The lines below that include the word "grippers" are to be reported.

- Opening Delimiter -

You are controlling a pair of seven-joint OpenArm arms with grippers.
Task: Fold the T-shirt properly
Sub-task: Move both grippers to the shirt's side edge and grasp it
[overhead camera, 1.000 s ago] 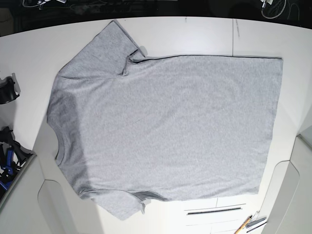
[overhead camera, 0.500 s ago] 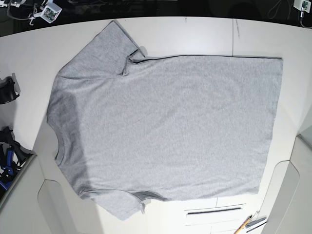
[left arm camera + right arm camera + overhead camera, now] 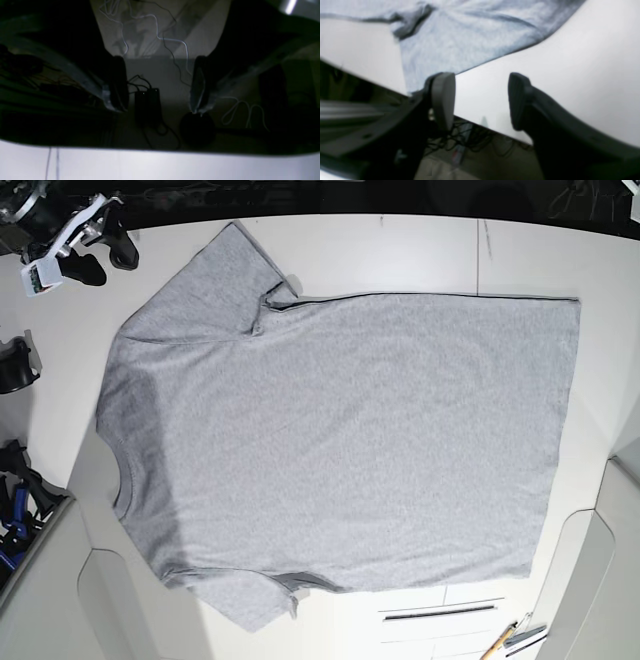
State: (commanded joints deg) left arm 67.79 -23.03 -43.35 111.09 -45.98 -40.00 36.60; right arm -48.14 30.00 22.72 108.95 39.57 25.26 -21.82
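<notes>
The heather-grey T-shirt [image 3: 340, 440] lies flat on the white table [image 3: 400, 250], plain side up, collar to the left, hem to the right. One sleeve points to the top left, the other to the bottom left. My right gripper [image 3: 106, 264] is open and empty above the table's top left corner, just left of the upper sleeve. In the right wrist view the open gripper [image 3: 481, 100] hangs over the table edge, with the sleeve [image 3: 470, 37] beyond it. My left gripper [image 3: 158, 87] is open and empty past the table edge [image 3: 160, 165]; no shirt shows there.
Dark arm parts [image 3: 15, 370] and blue-black gear [image 3: 18, 500] sit at the left edge. A slot [image 3: 440, 612] and a pen-like tool [image 3: 515, 638] lie at the bottom. Cables and a black box [image 3: 147, 105] lie on the dark floor.
My right gripper has come into the base view at the top left, moving down toward the upper sleeve. The T-shirt has not moved.
</notes>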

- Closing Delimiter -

Result of this exercise:
You are controlling a pair of seven-joint OpenArm arms with grippers.
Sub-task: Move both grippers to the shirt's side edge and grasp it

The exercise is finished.